– Я принимался его читать и бросил: ничего не понимаю. Вот скоро переведут статью Мэтью Арнольда с английского[95]. Он прекрасно говорит: задача критика – выделять все выдающееся из подавляющей массы написанного. А они привязываются к случаю, чтобы высказывать свои мысли. Да и мысли самые банальные. Судят же обо всем сплеча. Чтобы критиковать, нужно возвыситься до понимания критикуемого, и в этом уже важная заслуга. А у них выходит так, как прекрасно сказал мой приятель Ге: «Критика – это когда глупые судят об умных»[96].
– А потом пишут историю того, как глупые судили об умных, – вставил Николай Николаевич.
Я заметил, что имя Писарева здесь упоминают с насмешкой. О Златовратском Лев Николаевич сказал: «Читал, что-то глубокомысленное; видно, добрый человек, но путаница в голове страшная». Михайловского Николай Николаевич называет «умным человеком», Буренина «талантливым», и, по-видимому, здесь все согласны с этим. Имя Мачтета – синоним полной бездарности, Немировича-Данченко – чего-то пустопорожнего, никому ни для чего не нужного ‹…›.
Лев Николаевич ‹…› стал расспрашивать газетные подробности о новом президенте Казимире Перье и о чикагских беспорядках рабочих[97]. Подошел приезжий родственник (муж сестры графини)[98] и, послушав, стал ужасаться этими волнениями.
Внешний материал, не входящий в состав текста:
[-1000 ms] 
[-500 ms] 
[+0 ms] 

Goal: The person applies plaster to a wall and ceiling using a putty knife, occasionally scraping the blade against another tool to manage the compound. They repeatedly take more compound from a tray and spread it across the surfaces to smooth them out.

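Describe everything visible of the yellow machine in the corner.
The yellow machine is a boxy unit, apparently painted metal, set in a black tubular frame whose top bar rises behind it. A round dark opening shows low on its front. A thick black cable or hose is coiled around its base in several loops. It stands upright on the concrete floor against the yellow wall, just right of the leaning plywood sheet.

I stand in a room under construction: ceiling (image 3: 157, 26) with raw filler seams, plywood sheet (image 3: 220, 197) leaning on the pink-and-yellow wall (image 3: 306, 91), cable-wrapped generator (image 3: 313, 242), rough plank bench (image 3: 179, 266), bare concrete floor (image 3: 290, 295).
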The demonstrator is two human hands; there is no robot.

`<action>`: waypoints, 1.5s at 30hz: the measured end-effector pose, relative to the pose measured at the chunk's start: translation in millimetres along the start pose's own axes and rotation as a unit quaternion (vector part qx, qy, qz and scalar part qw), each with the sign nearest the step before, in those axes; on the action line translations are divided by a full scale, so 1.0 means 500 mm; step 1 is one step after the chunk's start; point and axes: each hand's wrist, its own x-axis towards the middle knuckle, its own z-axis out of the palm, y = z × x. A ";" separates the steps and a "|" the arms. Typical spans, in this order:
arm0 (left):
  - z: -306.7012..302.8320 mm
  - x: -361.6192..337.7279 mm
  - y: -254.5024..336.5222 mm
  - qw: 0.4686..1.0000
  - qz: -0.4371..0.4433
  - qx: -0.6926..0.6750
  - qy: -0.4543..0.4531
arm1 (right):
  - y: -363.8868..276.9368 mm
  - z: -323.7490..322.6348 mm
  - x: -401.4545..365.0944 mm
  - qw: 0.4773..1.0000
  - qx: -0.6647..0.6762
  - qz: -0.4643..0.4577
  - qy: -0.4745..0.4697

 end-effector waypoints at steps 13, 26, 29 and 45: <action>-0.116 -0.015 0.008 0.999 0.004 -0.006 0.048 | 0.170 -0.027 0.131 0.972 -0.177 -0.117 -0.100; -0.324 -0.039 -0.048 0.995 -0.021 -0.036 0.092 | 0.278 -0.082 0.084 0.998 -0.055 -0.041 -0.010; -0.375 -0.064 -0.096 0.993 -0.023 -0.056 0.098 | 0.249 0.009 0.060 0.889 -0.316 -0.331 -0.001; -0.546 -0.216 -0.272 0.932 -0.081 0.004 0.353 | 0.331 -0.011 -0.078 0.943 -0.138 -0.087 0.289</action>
– Что ж тут удивительного? – спокойно сказал Лев Николаевич. – Естественно, что после долголетнего угнетения начинают бунтовать. Вот у нас был царский проезд[99]. Это бог знает, что такое. Мужиков отрывают от работы, заставляют их неделю дежурить у дороги и хоть бы копейку заплатили. Я высчитывал: пусть, считая по пятидесяти копеек в день, пришлось бы заплатить десять тысяч за весь проезд. Ведь это пустяки для казны, а между тем они избавились бы от перекрестной руготни, которой осыпают царя по всему пути. Я уже просто избегал заводить с мужиками разговор об этом. А кто виноват? Эти сукины дети, которые состоят в свите. Я говорил Зиновьеву[100]. Это такая бестактность! Они вызывают неудовольствие ‹…›.
– Это просто забывчивость с их стороны, – пытался оправдать родственник.
– Какое забывчивость! Просто думают, что с мужиком так и нужно поступать. Ведь он собака, животное какое-то.
Вечером барышни стали петь у рояля. Лев Николаевич очень любит старинные романсы с терциями и квинтами. Минорного не любит. «Минор с мажором – хорошо». Аккомпанировал нам «Тучи черные» для голоса со скрипкой; немножко грубо, но верно.
За обедом Лев Николаевич сказал:
– А я нет-нет да и почитаю Шопенгауэра. Сегодня читал насчет музыки. Очень хорошие есть замечания[101]. Вот насчет оперы он так пишет, как и я думаю. Я терпеть не могу оперы и, кроме скуки, в ней ничего не испытываю.
‹…›Лев Николаевич стал спрашивать, нет ли свежих газетных известий о рабочем движении в Чикаго.
– Сказать вам по правде, я не только не опечален этим, я радуюсь. Все ругают анархистов и считают их за зверей, и никто не хочет понять, что анархизм – естественное следствие современного порядка вещей. Ведь анархист убивает Карно[102] не потому, например, что шуба у него хорошая. Он прямо говорит, что делает это для того, чтобы заставить всех обратить внимание на ненормальность современного положения вещей. До тех пор пока будут держать громадные войска; до тех пор пока богатые будут угнетать бедных; до тех пор пока будут учить, что Христос воскрес и улетел на небо и там сидит и так далее, – до тех пор будет существовать и анархизм. А вы как думаете? – обратился Лев Николаевич ко мне.
– Я думаю, что вы прописываете слишком жестокое лекарство.
– Ну вот, и вы принадлежите к безнадежным в этом отношении в настоящем положении. Всякий говорит: я не хочу никого обижать, лишь бы у меня была чашка кофе, сигара и жена в шелковом платье; и никто не хочет подумать, что вся эта обеспеченность основана на грабеже других.
– Но какую же роль должно при этом играть правительство? – стал говорить Николай Николаевич. – Оно или должно отказаться от власти, или принять меры.